Source data
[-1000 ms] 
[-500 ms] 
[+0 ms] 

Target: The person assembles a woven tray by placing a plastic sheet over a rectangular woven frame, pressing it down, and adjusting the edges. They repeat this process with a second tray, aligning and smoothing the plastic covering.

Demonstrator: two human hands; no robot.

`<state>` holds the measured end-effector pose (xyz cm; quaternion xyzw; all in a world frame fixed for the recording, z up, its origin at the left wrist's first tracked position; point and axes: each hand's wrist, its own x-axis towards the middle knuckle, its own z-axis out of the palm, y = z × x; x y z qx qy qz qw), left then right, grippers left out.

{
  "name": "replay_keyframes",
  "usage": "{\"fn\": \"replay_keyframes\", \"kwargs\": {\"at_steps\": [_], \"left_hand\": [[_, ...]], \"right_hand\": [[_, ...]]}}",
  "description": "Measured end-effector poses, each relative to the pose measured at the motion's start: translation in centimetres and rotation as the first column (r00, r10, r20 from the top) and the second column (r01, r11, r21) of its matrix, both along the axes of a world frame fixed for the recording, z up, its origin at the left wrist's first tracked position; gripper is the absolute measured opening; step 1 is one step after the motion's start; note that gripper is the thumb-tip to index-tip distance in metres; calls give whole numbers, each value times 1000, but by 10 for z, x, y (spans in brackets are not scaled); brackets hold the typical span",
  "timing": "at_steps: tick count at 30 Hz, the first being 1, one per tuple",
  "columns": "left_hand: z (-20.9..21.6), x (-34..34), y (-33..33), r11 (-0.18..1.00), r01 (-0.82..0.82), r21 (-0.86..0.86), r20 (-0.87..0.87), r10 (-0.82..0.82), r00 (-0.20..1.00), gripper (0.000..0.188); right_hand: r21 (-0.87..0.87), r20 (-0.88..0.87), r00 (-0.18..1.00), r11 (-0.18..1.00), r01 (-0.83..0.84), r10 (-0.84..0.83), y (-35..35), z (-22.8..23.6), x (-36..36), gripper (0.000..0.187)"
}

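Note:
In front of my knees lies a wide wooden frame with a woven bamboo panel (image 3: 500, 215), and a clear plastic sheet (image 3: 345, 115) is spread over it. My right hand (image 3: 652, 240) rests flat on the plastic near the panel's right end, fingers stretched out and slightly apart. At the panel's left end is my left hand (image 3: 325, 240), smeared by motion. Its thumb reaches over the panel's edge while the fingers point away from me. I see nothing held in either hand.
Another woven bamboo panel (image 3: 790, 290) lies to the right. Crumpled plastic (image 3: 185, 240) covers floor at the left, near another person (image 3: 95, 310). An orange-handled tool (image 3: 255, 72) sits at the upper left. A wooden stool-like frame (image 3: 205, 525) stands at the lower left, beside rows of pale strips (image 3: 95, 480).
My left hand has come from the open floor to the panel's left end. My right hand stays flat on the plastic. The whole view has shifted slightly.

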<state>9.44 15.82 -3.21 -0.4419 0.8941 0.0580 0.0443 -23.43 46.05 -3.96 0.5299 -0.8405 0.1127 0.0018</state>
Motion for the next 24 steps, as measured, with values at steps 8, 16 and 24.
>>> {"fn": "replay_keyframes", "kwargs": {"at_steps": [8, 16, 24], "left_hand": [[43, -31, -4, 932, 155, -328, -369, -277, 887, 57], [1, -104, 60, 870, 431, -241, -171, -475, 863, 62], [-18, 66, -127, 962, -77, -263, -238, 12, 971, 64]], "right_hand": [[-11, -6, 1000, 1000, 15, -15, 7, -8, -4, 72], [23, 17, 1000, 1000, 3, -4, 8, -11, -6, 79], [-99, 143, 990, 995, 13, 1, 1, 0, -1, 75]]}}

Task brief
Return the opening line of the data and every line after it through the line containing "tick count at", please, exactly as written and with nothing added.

Task response
[-1000 ms] 
[-500 ms] 
[+0 ms] 

Target: The person assembles a woven tray by placing a plastic sheet over a rectangular woven frame, pressing it down, and adjusting the edges. They repeat this process with a second tray, aligning and smoothing the plastic covering.

Demonstrator: two human hands; no robot.

`<state>` holds the measured end-effector pose (xyz cm; quaternion xyzw; all in a world frame fixed for the recording, z up, its origin at the left wrist's first tracked position; point and axes: each hand's wrist, its own x-axis towards the middle knuckle, its own z-axis out of the palm, y = z × x; x y z qx qy qz qw), left then right, grippers left out.

{
  "name": "replay_keyframes",
  "usage": "{\"fn\": \"replay_keyframes\", \"kwargs\": {\"at_steps\": [_], \"left_hand\": [[_, ...]], \"right_hand\": [[_, ...]]}}",
  "description": "Measured end-effector poses, each relative to the pose measured at the motion's start: translation in centimetres and rotation as the first column (r00, r10, r20 from the top) and the second column (r01, r11, r21) of its matrix, both along the axes of a world frame fixed for the recording, z up, its origin at the left wrist's first tracked position; gripper is the absolute measured opening; step 1 is one step after the motion's start; note that gripper is the thumb-tip to index-tip distance in metres; calls give whole numbers, each value times 1000, but by 10 for z, x, y (spans in brackets are not scaled); brackets hold the typical span",
  "timing": "at_steps: tick count at 30 Hz, the first being 1, one per tuple",

No more output will be given.